Keywords: MetabolomicsGraphical overview
Metabolomics and transcriptomics acquired data undergo downstream analysis with DIMet in Galaxy (image created with BioRender and Inkscape)
Background
Metabolic processes within cells play a major role in tumor adaptation, growth, and proliferation [1]. In the case of glioblastoma (GB), our previous in vitro studies focused on tumor plasticity driven by the hypoxic and acidic microenvironment and highlighted the critical role of lactate dehydrogenases (LDHA, LDHB) in this metabolic symbiosis [2]. We employed omics technologies—specifically transcriptomics and metabolomics—because they provide complementary insights into metabolic pathways. Transcriptomics captures the initial stage of gene expression through the analysis of mRNA transcripts, while metabolomics sheds light on the enzymatic activities associated with transcript translation.

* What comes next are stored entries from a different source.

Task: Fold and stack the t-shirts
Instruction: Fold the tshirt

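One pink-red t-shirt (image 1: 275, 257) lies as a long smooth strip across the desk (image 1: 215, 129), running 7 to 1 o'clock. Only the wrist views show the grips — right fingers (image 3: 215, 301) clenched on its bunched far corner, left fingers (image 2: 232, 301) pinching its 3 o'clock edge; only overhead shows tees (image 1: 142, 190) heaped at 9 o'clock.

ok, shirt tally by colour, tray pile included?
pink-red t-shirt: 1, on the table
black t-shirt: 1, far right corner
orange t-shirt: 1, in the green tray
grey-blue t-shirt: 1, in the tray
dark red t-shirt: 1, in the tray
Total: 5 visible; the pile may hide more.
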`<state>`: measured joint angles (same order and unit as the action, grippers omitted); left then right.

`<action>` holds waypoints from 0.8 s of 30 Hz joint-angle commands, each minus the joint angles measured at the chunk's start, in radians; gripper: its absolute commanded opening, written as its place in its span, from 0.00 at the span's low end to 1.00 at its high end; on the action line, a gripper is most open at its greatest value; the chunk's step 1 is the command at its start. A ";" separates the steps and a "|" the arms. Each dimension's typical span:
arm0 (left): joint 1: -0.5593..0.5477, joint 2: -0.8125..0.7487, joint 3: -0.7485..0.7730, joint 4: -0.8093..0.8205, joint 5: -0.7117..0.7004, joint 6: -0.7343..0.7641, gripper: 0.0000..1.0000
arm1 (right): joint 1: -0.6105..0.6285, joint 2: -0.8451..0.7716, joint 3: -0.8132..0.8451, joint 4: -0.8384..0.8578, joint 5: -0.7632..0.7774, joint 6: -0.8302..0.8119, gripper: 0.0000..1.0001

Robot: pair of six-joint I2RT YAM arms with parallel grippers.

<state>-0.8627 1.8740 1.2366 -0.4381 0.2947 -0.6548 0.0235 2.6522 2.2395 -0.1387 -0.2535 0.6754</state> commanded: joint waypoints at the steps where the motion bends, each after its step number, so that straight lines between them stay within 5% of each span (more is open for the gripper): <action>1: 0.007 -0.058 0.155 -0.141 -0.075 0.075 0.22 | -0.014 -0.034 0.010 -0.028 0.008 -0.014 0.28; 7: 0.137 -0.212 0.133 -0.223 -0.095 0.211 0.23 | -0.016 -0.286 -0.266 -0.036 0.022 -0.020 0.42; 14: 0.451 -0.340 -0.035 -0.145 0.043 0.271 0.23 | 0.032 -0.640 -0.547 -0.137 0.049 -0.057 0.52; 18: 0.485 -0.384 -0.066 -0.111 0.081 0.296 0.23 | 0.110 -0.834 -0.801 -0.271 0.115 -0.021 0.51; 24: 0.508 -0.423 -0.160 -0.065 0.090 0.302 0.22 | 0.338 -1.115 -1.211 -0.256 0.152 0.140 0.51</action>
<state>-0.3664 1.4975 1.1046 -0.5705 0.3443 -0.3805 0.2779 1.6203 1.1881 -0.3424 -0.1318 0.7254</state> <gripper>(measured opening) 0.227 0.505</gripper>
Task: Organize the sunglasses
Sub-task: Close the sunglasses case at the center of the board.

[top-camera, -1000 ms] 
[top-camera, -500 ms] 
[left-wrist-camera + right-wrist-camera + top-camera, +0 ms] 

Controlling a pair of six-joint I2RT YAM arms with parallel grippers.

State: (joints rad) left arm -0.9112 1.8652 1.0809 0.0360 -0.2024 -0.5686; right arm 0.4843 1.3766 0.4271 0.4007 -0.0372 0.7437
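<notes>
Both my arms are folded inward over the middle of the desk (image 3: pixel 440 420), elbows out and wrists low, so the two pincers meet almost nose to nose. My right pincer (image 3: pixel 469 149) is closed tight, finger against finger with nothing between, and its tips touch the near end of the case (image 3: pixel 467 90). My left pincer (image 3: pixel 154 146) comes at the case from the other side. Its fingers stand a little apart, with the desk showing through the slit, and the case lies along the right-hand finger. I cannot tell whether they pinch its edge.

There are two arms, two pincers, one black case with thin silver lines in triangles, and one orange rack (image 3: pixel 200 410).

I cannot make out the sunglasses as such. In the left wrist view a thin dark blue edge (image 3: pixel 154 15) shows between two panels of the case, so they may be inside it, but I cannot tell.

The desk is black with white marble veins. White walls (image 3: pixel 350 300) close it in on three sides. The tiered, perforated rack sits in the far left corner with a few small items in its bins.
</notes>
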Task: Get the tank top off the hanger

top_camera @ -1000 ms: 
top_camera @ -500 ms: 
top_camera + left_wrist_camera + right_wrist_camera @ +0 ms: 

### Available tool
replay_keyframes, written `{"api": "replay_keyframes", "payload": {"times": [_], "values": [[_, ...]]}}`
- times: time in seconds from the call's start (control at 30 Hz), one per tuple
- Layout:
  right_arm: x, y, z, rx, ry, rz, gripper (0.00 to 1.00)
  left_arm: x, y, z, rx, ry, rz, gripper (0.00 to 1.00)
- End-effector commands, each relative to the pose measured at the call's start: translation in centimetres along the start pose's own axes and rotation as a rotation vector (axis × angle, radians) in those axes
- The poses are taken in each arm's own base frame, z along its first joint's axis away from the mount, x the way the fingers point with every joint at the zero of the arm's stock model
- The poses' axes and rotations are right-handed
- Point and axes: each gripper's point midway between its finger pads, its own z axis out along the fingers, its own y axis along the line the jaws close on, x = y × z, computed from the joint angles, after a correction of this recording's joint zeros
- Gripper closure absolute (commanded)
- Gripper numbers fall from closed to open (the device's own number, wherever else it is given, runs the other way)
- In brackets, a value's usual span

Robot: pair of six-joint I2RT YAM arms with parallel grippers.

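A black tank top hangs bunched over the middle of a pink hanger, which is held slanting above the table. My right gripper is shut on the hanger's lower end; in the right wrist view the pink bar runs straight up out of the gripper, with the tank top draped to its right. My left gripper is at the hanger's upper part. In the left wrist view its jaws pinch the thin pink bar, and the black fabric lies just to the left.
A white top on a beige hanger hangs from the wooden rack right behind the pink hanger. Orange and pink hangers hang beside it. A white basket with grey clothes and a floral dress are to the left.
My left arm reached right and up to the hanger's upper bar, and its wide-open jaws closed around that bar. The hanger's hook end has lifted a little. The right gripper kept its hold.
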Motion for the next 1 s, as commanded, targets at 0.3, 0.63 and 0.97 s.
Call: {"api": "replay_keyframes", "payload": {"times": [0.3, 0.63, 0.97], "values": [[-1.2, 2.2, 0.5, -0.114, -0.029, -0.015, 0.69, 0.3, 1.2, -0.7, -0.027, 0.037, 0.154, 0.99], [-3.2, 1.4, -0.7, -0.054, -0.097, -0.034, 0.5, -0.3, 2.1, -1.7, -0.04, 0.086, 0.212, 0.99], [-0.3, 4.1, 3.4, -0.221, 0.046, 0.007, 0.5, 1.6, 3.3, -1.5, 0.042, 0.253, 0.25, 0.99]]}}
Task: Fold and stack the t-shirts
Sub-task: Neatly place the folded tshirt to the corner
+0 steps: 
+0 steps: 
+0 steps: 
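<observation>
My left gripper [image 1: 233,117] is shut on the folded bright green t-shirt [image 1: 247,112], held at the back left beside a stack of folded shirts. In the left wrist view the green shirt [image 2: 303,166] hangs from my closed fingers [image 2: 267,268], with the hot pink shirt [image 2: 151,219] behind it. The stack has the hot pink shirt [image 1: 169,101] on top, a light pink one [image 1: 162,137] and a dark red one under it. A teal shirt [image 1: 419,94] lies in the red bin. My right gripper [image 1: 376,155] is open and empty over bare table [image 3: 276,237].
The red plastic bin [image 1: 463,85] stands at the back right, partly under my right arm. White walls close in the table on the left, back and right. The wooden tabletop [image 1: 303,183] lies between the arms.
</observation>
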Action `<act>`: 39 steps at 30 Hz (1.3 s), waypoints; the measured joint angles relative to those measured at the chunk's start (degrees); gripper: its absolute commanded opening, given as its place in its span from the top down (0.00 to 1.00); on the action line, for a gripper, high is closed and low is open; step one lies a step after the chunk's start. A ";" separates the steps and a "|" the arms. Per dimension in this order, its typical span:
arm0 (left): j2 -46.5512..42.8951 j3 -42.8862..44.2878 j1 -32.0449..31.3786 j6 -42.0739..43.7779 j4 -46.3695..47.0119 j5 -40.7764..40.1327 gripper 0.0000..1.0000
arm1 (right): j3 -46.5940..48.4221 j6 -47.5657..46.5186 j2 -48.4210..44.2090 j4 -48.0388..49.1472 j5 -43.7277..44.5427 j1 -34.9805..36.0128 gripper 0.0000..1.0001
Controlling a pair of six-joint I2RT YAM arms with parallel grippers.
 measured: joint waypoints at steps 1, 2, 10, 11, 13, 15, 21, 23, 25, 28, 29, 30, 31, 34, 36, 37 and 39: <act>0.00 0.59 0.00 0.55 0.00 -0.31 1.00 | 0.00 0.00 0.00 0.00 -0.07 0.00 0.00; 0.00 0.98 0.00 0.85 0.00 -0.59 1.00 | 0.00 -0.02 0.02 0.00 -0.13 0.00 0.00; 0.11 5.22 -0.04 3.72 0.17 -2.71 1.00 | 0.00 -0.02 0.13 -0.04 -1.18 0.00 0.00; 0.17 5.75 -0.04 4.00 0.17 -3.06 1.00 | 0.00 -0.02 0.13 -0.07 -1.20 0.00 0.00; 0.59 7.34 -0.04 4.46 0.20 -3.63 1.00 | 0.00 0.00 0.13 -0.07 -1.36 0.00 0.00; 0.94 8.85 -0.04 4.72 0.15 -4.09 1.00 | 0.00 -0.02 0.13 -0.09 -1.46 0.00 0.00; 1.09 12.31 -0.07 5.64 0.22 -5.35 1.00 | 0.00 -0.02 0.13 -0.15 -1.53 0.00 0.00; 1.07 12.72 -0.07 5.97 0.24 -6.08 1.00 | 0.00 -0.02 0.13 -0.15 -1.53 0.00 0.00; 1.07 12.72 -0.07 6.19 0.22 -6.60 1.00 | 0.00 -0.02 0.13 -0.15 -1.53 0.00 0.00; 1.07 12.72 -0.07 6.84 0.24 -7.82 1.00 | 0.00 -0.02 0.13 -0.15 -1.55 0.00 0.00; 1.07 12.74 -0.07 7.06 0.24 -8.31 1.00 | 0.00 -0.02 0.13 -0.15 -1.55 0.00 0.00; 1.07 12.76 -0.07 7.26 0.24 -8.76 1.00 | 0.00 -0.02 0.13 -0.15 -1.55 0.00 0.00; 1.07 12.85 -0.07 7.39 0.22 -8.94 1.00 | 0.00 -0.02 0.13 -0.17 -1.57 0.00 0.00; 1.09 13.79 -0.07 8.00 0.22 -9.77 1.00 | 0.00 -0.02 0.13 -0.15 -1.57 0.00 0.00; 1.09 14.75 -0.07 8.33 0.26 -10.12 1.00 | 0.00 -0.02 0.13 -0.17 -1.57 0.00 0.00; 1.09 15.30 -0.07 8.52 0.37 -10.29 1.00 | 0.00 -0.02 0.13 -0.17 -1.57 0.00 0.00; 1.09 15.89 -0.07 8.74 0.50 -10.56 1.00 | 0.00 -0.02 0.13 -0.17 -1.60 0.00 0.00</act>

To further characterize metabolic dynamics, we used stable-isotope resolved metabolomics (SIRM), also referred to as tracer or labeled metabolomics [3]. SIRM involves the administration of a stable isotope–labeled substrate to the cells or organisms, allowing to trace the integration of these isotopes into metabolic pathways, thus revealing subsequent biochemical reactions [3–5]. While 13C is the most commonly used isotope, other isotopes are also employed. The resulting corrected data contain the total abundances and labeling information, such as isotopologues and mean enrichment [4,6]. However, previous bioinformatics solutions for analyzing these datasets have exhibited limitations, including statistical frameworks or accessibility [7–11]. Furthermore, flux estimation often requires substantial computational resources and complex parameterization [12,13], creating a barrier to its adoption.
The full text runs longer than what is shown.